We have to be honest: "The People Could Fly" isn't all that focused on its characters. It is a folk tale, after all.
Like most folk tales, "The People Could Fly" treats its characters as symbols rather than individuals. This has to do with the way they're created: Instead of having only one author, like a novel, folk tales have tons of authors. This is because they're the result of a bunch of people sharing a single story, each shaping it in their own way before passing it along to the next storyteller who, in turn, adds their own take on the tale.
All of this is to say that you have to take old man Toby at face value. Toby represents a strong leader, selfless and completely dedicated to the good of his people. You don't have to do much digging to understand him, but that doesn't have to be a bad thing.
Let's go ahead and list the guy's accomplishments, shall we?

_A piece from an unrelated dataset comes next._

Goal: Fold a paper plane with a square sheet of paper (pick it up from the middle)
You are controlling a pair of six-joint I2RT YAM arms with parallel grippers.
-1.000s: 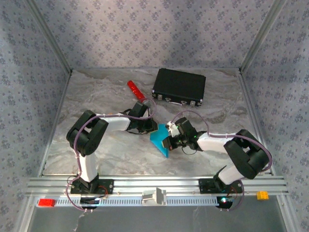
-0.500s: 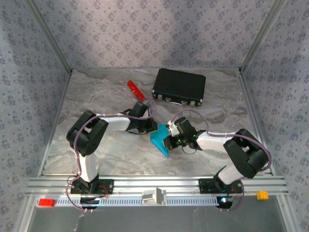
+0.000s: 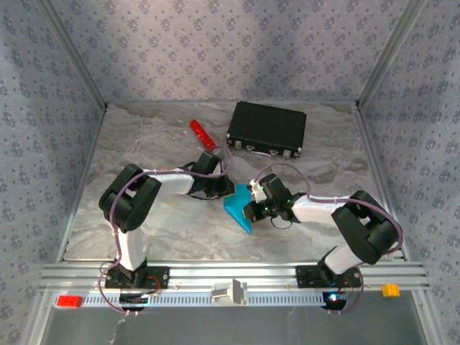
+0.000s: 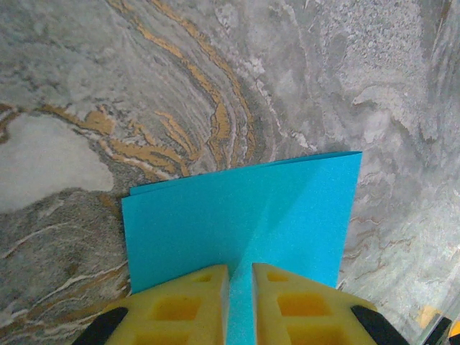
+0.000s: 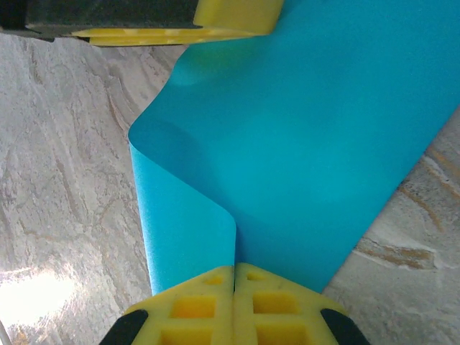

As you can see, Toby is a Moses-like figure, leading his people from slavery into freedom. Interestingly, however, he follows the people, flying "behind them [and] takin care of them" (27). That's true leadership. It would've been easy for Toby to lead the pack (more like flock) and take all of the glory, but he prefers to humbly bring up the rear. You know how the captain's supposed to go down with the ship? Toby models this maxim through and through.
Interestingly, Toby never gets emotional throughout the story. He isn't " laughin" or "cryin" (28) as he flies away from his former prison. Instead, "his gaze fell to the plantation where the slaves who could not fly waited" (28). Toby is an objective observer of the situation—after all, he seems to be the only one who actually remembers the past well enough to know they can fly. So what exactly makes Toby different than everyone else?
The story only hints at an answer. Toby is referred to as the "seer" (28) as he looks down on the people who remain enslaved, echoing the idea that he is a sort of observer. But this is a play on words—a seer is also someone who can look into the future. Similarly, this term brings to mind the Overseer, the cruel rider who leads the Driver to his victims. Toby plays a similar role for his people—the only difference being that Toby uses his vision to realize freedom instead of oppression.
But there's another meaning tucked in there, too: Toby is the only person who can see past the surface into the power that's on the inside. He's the only who can tell which people have the power of flight and which don't. No matter how much they're treated like they're less-than-human, the people can always have faith that Toby is looking past the exterior and into their hearts.
So we can only hope that Toby goes on to live a long healthy life, chilling in the clouds with Hawkman and Superman, maybe even taking a trip to the moon if he can fly that far. That's a story we'd love to read.